Contribuições para o método Virtual Reference Feedback Tuning

Detalhes bibliográficos
Ano de defesa: 2021
Autor(a) principal: Garcia, Cristiane Silva
Orientador(a): Bazanella, Alexandre Sanfelici
Banca de defesa: Não Informado pela instituição
Tipo de documento: Tese
Tipo de acesso: Acesso aberto
Idioma: eng
Instituição de defesa: Não Informado pela instituição
Programa de Pós-Graduação: Não Informado pela instituição
Departamento: Não Informado pela instituição
País: Não Informado pela instituição
Palavras-chave em Português:
Palavras-chave em Inglês:
Link de acesso: http://hdl.handle.net/10183/229475
Resumo: Em métodos de controle baseados em dados o ajuste dos parâmetros do controlador é realizado diretamente a partir dos dados coletados, sem a necessidade de estimar um modelo para o processo.
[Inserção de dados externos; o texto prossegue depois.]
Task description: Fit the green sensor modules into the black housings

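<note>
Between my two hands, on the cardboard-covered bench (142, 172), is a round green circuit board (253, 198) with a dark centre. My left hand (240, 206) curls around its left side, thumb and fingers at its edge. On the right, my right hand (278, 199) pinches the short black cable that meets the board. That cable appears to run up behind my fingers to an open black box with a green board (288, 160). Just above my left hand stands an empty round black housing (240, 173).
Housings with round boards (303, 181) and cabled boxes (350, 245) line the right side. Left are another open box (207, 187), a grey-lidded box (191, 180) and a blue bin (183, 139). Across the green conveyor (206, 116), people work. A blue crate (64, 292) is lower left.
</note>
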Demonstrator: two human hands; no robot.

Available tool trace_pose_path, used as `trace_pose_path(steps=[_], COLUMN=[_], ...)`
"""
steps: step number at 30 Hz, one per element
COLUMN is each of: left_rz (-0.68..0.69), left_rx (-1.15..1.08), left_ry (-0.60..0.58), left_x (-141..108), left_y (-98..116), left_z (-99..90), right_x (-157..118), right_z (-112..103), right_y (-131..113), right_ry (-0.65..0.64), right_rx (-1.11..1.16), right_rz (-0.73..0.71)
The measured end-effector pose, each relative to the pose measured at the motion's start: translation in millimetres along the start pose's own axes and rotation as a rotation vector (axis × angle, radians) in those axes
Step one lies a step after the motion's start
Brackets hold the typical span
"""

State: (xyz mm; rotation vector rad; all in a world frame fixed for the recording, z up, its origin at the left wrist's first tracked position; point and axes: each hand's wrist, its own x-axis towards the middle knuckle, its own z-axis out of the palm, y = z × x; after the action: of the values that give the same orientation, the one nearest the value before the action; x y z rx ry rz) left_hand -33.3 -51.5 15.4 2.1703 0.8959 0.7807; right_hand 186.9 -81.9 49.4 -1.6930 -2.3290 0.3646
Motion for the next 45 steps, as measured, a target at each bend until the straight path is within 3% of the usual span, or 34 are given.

Dentre os métodos propostos na literatura, o Virtual Reference Feedback Tuning (VRFT) talvez seja o método não iterativo mais empregado para realizar o ajuste dos parâmetros de um controlador de modo a atingir um desempenho em malha fechada predeterminado. Contudo, a qualidade da estimativa dos parâmetros com este método é afetada quando: há presença de ruído nos sinais coletados, empregam-se controladores de ordem reduzida, ou os dados são coletados de um experimento pouco informativo. Assim, o presente trabalho propõe soluções para esses três problemas. Para o caso ruidoso, o problema do VRFT é formulado com as soluções de mínimos quadrados Data Least Squares (DLS) e Constrained Total Least Squares (CTLS). Na solução CTLS considerouse não apenas controladores com parametrização linear, mas também controladores com polos e zeros livres, permitindo mais flexibilidade na escolha da estrutura do controlador. Para o caso de controladores de ordem reduzida, são propostos filtros para a solução CTLS, permitindo sua aplicação nesse caso. No caso em que os dados são coletados de um experimento pouco informativo, como dados de operação, por exemplo, a utilização de todo o conjunto de dados não necessariamente melhora a estimativa dos parâmetros, nem o desempenho em malha fechada. Portanto, no presente trabalho foram adaptados para o método VRFT dois critérios de seleção de subconjuntos muito informativos de dados, presentes na literatura de identificação de sistemas. No contexto do presente trabalho, subconjuntos muito informativos de dados são segmentos do conjunto de dados original que contêm informação relevante para identificação dos parâmetros do controlador. Todas as contribuições propostas são ilustradas através de simulações.